Brown stresses that physical violence is only one type of danger. Emotional trauma - the more common wreckage - also damages women's lives.

"Pathological people screw you up," said Brown, who sounds a bit shellshocked herself as she describes the assaults and threats she used to endure from both male and female clients who came unhinged. (Women, she notes, have the same capacity for pathological behavior as men do.)

"I worked with wacks," she said. "I have been stalked and attacked and my windshield shot out and my brakes cut - and that was by clients who cared about me."

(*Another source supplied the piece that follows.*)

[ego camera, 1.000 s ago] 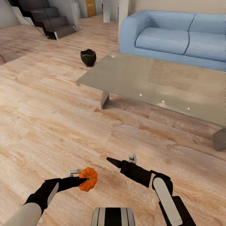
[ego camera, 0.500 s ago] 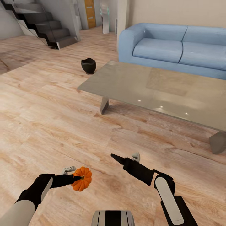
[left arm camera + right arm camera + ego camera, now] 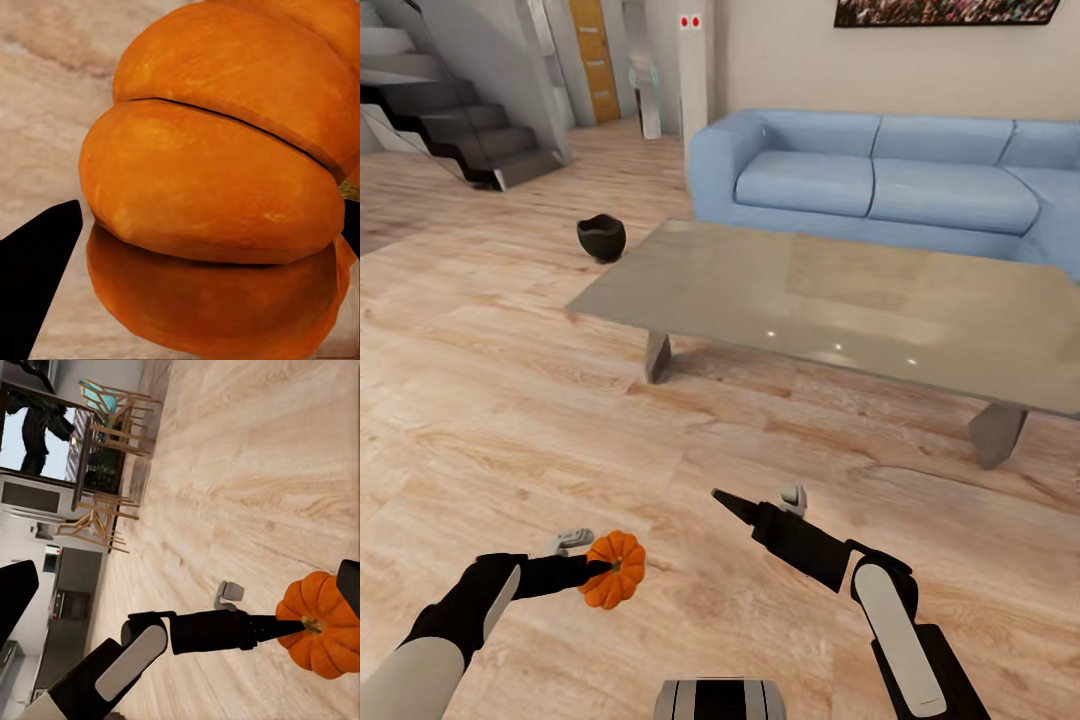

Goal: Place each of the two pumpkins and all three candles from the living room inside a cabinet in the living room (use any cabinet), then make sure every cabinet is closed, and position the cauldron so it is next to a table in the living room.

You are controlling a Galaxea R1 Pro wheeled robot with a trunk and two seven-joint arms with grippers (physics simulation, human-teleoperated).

Brown, 48, who says she was once involved with a pathological man herself, began working in victim services after the 1983 murder of her father.

After earning her credentials as a masters-level therapist, she went on to found residential and outpatient programs in Florida for severely traumatized women with chronic histories of victimization. She also worked with perps, including serial rapists, killers and emotional con men.

"It was there that I began to get frustrated seeing the same women come back," Brown said. "The longer the women stayed in these relationships, the easier it was to normalize abnormal behavior. It's almost like the Stockholm Syndrome - the more you're exposed to something, the more you're OK with it."

The gravitational pull between dangerous men and chronically victimized women was so great, Brown had to set aside separate appointment days for male and female clients to prevent her counseling center from turning into a dating service.

"Right in my counseling lobby," she said, "these people were hooking up."

Although she hadn't read Brown's book, June Wiley of New Beginnings, a Seattle shelter for domestic-violence victims, said Brown's overall message sounded like "a lot of good common sense."

Wiley agrees women need to go with their gut when something seems amiss. A book she has read and highly recommends is Gavin de Becker's 1998 bestseller, "The Gift of Fear and Other Survival Signals that Protect Us from Violence."

Wiley was wary, however, of Brown's belief that chronic victims need to examine their own patterns of behavior.

"I tend not to blame the innocent person," she said.

Brown said she's not blaming women, she's trying to help potential targets gain the insight to protect themselves.

"Any one of us could make a bad choice one time and realize a mistake and correct it," Brown said. "I'm talking about women with chronic patterns. My belief is you can't change what you can't name."